2Core verbs for analytic pipelines utilising a database
We saw in the previous chapter that we can use familiar dplyr verbs with data held in a database. In the last chapter we were working with just a single table which we loaded into the database. When working with databases we will though typically be working with multiple tables (which we’ll see later will be true when working with data in the OMOP CDM format). For this chapter we will see more tidyverse functionality that can be used with data in a database, this time using the nycflights13 data. As we can see, now we have a set of related tables with data on flights departing from New York City airports in 2013.
Let’s load the required libraries, add our data to a duckdb database, and then create references to each of these tables.
For almost all analyses we want to go from having our starting data spread out across multiple tables in the database to a single tidy table containing the data we need for an analysis. We can often get to our tidy analytic dataset using the below tidyverse functions (most of which coming from dplyr, but a couple also from the tidyr package). These functions all work with data in a database by generating SQL that will have the same purpose as if these functions were being run against data in R.
Important
Remember, until we use compute() or collect() (or printing the first few rows of the result) all we’re doing is translating R code into SQL.
By using the above functions we can use the same code regardless of whether the data was held in the database or locally in R. This is because the functions used above are generic functions which behave differently depending on the type of input they are given. Let’s take inner_join() for example. We can see that this function is a S3 generic function (with S3 being the most common object-oriented system used in R).
library(sloop)ftype(inner_join)
[1] "S3" "generic"
Among others, the references we create to tables in a database have tbl_lazy as a class attribute. Meanwhile, we can see that when collected into r the object changes to have different attributes, one of which being data.frame
To see a little more on how we can use the above functions, let’s say we want to do an analysis of late flights from JFK airport. We want to see whether there is some relationship between plane characteristics and the risk of delay.
For this we’ll first use the filter() and select() dplyr verbs to get the data from the flights table. Note, we’ll rename arr_delay to just delay.

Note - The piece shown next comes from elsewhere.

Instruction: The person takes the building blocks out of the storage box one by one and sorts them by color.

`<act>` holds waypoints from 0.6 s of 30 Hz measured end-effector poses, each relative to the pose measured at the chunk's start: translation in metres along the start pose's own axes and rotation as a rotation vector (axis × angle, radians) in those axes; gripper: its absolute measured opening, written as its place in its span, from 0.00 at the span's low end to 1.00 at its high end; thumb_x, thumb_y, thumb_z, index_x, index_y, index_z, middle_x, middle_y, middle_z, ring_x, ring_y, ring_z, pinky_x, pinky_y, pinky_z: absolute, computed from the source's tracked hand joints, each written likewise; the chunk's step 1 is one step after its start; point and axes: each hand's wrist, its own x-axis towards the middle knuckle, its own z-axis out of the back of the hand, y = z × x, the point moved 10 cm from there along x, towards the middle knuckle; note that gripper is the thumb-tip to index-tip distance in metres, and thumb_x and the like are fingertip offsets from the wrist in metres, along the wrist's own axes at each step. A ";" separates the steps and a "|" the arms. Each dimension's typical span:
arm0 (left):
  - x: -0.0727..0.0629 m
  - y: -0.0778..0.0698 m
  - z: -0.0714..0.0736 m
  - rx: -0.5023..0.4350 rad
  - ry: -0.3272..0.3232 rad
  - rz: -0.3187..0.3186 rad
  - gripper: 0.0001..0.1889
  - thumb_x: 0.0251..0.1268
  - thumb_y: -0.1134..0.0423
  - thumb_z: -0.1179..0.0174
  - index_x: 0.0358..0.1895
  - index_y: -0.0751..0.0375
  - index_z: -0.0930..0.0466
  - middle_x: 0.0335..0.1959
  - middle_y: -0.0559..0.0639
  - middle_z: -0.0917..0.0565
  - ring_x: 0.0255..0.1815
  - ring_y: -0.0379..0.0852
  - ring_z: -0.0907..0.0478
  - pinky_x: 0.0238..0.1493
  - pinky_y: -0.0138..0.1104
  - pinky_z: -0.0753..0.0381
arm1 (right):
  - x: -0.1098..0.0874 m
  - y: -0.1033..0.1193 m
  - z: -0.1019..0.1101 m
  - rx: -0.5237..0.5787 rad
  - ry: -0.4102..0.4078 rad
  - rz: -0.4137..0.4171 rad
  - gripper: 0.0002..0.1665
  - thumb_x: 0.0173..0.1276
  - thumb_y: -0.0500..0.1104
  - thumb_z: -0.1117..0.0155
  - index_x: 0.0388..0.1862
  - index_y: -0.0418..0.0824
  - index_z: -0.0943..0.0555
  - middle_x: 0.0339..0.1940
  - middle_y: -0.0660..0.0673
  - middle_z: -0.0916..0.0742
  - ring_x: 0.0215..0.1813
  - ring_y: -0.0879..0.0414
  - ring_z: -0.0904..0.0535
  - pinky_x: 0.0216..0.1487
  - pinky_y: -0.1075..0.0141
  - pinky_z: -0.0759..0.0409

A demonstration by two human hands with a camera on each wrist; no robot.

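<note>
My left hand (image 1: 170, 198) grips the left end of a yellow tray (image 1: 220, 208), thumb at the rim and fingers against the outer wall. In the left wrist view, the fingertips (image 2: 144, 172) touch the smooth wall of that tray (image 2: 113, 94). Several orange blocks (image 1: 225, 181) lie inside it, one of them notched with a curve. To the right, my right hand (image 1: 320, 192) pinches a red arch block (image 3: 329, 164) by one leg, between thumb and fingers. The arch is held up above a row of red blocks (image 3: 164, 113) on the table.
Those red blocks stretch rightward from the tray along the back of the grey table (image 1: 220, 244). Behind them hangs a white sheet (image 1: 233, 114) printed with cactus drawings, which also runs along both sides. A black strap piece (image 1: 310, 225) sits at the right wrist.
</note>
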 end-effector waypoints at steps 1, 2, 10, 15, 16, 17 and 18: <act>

Now we’ll add plane characteristics from the planes table. We will use an inner join so that only records for which we have the plane characteristics will be kept.
Note that our first query was not executed, as we didn’t use either compute() or collect(), so we’ll now have added our join to the original query.
Show query
<SQL>
SELECT LHS.*, seats
FROM (
SELECT dest, distance, carrier, tailnum, arr_delay AS delay
FROM flights
WHERE (NOT((arr_delay IS NULL))) AND (origin = 'JFK')
) LHS
INNER JOIN planes
ON (LHS.tailnum = planes.tailnum)
And when executed, our results will look like the following
Getting to this tidy dataset has been done in the database via R code translated to SQL. With this, we can now collect our analytic dataset into R and go from there (for example, to perform statistical analyses not possible to run in a database).